In reality, the families of the victims have a feeling of impunity on the part of politicians.  Victims’ families and the public feel a lack of deep democracy and transparency. Not only that, they cede an ever-present and unassailable class of politicians and senior bureaucrats, never resposnable to their own mistakes, even when they lead to huge disasters with many deaths.

On March 15, the chief European prosecutor, Laura Kövesi, deplored the authorities’ lack of cooperation on Greek television. Moreover, under Greek law, it is impossible to prosecute the then Transport Minister Kostas Karamanlis, like his predecessor, without lifting their parliamentary immunity, which ND MPs refuse to vote for.

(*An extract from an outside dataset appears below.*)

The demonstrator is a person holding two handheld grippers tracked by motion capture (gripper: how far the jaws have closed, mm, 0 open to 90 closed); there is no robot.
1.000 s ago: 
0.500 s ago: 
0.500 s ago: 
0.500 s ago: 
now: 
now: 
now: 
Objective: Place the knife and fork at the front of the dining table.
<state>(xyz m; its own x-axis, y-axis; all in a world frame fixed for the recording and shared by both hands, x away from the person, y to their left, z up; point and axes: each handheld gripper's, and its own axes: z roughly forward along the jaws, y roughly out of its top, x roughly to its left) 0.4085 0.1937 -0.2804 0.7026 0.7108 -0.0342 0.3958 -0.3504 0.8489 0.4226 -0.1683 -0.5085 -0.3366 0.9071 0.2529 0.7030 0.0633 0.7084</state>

Since 2010, Greece, on the brink of default, has been in a hurry to privatize rail transport to repay its creditors. The way was paved as early as 2004 with the splitting of the various activities of the national railway company, OSE, into three parts (OSE, GAIA OSE, and ErgOSE), which remained public, while four private companies were created, owning the trains for the lines. In charge of state reform between 2012 and 2015, Kyriakos Mitsotakis made privatization and the elimination of civil servant posts a leitmotiv. In 2017, after signing a third memorandum, the left-wing Syriza party was forced to complete the sale of transport activities and sell the TrainOSE railway company, which manages passenger and freight trains on OSE’s rails, to Italy’s Ferrovie dello Stato Italiane.

For years, unions have been warning about the state of the network, in particular signaling and safety problems. To no avail. What’s worse, a contract has become the talk of the town: the “717 contract.”. It concerns projects financed by the European Union and carried out by ErgOSE. Subpoenas were issued on the orders of the European Public Prosecutor in charge of investigating the use of EU funds. Three suspects who appeared in court paid bail: one for 700,000 euros, another for 600,000 euros, and the third for 500,000 euros. That’s 1.8 million euros. But for the moment, the rhetoric remains the same: control of public spending and privatization, even at passengers’ risk. 

The responsibility for this accident and the deaths does not lie with the railroad stationmaster, but with those who have forced all of Europe into continuous austerity care and forced pre-privatization even in the public sectors. The Greeks are as much victims of the trains as of the European authorities and their own politicians.